In my work with clients using mindfulness, the most frequent question I get is "But how do you quiet the mind when I have all these stressful things going on?" As if there is some magic one step technique.
This passage by Rolf Gates in "Meditations on Intention and Being" is exactly what I often share in that moment . . . "Connecting to stillness is like connecting to silence. We come to see that stillness and silence form the backdrop of our lives and that everything else is just passing through. Sounds come and go, sensations come and go, thoughts, emotions, all of them traveling through stillness and silence like fish moving through an eternal ocean or weather traveling across an eternal sky. As I begin my meditation, my body carries with it the experience of stillness and my mind becomes silent. I become the sky that holds the weather. Resting in the felt experience of my body, I am able to give my full attention to the weather of my life, to care for what is coming and going with wisdom and compassion, to love what is just passing through." What is the loudest part of you running the show these days? And, at what age did that come to be necessary? and why? There is likely very good reason it got started but maybe not so good of reason to still be running that way. With my support and your conscious awareness, we can come up with something new together. I am especially qualified to help you change the physiology, the thoughts, the relationship to that outdated wiring....... as soon as you're ready.
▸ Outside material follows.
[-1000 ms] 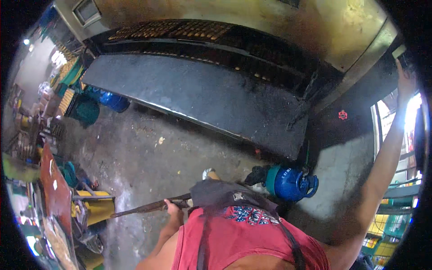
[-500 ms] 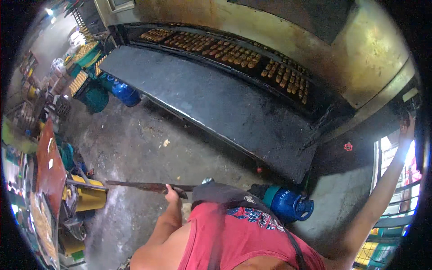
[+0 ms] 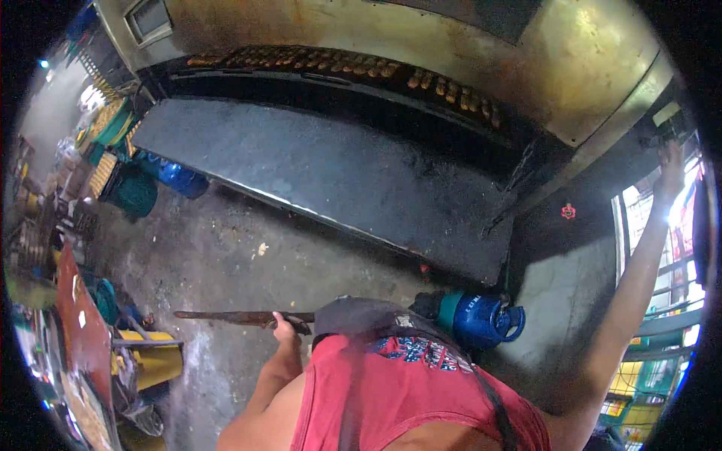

"It is one thing to process memories of trauma, but it is an entirely different matter to confront the inner void—the holes in the soul that result from not having been wanted, not having been seen, and not having been allowed to speak the truth. If your parent's faces never lit up when they looked at you, it's hard to know what it feels like to be loved and cherished. If you come from an incomprehensible world filled with secrecy and fear, it's almost impossible to find the words to express what you have endured. If you grew up unwanted and ignored, it is a major challenge to develop a visceral sense of agency and self-worth. "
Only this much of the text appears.